**Task description:** Copy the opening lines of the listing exactly, through and including the line with "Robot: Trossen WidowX"; do not copy any pictures.
▬▬▬▬▬▬
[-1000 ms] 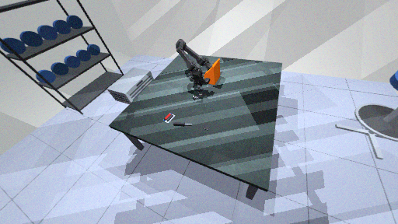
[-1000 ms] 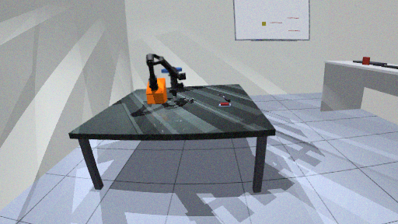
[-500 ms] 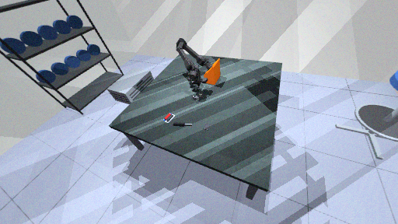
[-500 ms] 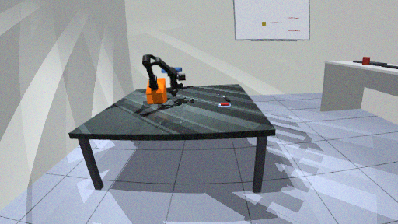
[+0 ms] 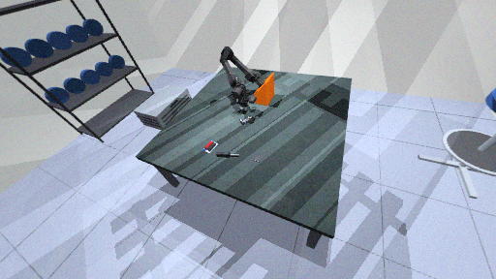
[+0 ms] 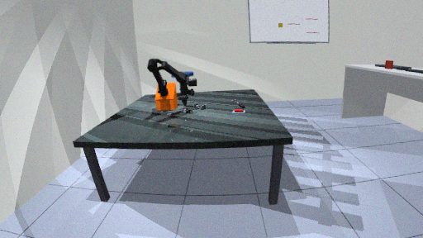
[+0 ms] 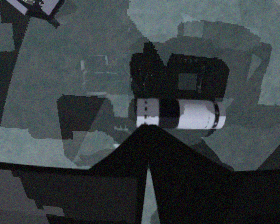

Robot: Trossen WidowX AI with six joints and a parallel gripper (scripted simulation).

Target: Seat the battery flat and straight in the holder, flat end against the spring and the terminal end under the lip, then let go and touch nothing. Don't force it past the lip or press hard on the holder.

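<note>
The battery (image 7: pixel 196 114), silver and white with a dark band, lies sideways on the table just beyond the fingertips in the wrist view. My gripper (image 7: pixel 148 131) (image 6: pixel 184 104) is shut and empty, low over the table, its tips overlapping the battery's near edge in that view. Contact cannot be told. What looks like the holder (image 7: pixel 38 7) (image 5: pixel 247 120) (image 6: pixel 199 107), dark inside with pale edges, is cut off at the wrist view's top left. The battery is outside it and apart from it. The spring and lip cannot be made out.
An orange block (image 5: pixel 264 91) (image 6: pixel 166 97) stands beside the arm. Farther out on the table (image 5: pixel 300 163) lie a red piece on a small pale tray (image 5: pixel 210 145) (image 6: pixel 239 110) and a dark pen-like rod (image 5: pixel 228 155). Dark shadows surround the battery.
</note>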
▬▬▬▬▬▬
**Finished exercise:**
[-1000 ms] 
[-1000 ms] 
[-500 ms] 
[-500 ms] 
[+0 ms] 
[+0 ms] 
[+0 ms] 

Robot: Trossen WidowX AI with six joints and a parallel gripper (scripted simulation).

That finishes the answer to the exercise.